Check every line of the material below for the string "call". State how many lines have it.
+-------+
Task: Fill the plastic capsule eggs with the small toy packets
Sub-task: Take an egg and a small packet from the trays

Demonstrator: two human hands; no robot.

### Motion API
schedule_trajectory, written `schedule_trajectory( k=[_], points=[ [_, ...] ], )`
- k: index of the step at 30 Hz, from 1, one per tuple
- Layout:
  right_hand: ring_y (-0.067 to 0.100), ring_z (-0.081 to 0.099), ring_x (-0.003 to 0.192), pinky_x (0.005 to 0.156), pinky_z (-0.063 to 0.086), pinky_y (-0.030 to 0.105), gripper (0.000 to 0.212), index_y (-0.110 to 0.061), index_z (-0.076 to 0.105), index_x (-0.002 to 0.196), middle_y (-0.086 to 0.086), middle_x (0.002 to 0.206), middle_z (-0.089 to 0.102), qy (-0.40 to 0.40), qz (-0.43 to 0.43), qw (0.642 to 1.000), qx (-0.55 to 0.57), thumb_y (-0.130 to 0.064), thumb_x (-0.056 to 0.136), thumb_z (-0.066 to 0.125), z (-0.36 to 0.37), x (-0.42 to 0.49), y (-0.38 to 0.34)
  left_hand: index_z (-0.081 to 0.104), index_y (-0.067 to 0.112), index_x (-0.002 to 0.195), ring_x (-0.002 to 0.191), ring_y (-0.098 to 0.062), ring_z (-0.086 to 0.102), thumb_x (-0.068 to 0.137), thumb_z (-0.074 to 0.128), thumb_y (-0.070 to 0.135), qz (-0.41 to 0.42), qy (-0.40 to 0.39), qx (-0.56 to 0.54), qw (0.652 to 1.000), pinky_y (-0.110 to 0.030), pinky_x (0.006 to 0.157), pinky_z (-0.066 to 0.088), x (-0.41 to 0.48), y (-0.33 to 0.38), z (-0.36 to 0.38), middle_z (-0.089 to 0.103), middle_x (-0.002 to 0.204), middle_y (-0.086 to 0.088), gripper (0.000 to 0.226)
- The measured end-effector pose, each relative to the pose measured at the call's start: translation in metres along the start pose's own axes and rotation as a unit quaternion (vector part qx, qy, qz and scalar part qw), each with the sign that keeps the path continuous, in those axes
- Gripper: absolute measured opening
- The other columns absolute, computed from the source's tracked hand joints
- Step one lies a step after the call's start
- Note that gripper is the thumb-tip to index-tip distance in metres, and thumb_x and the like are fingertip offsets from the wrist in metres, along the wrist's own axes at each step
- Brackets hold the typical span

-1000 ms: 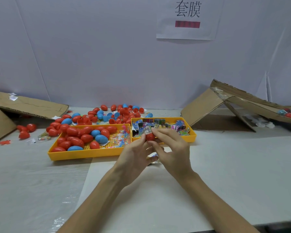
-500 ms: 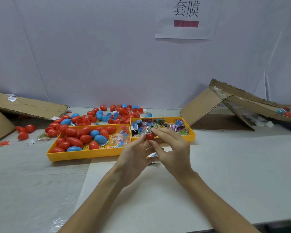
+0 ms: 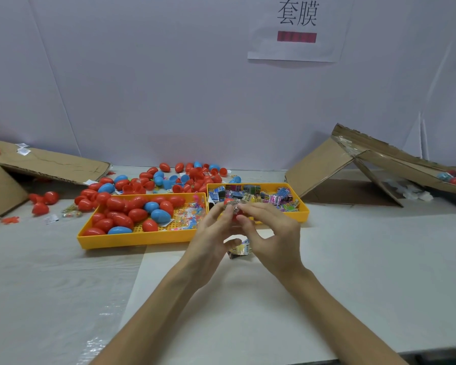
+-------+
_Answer box_
2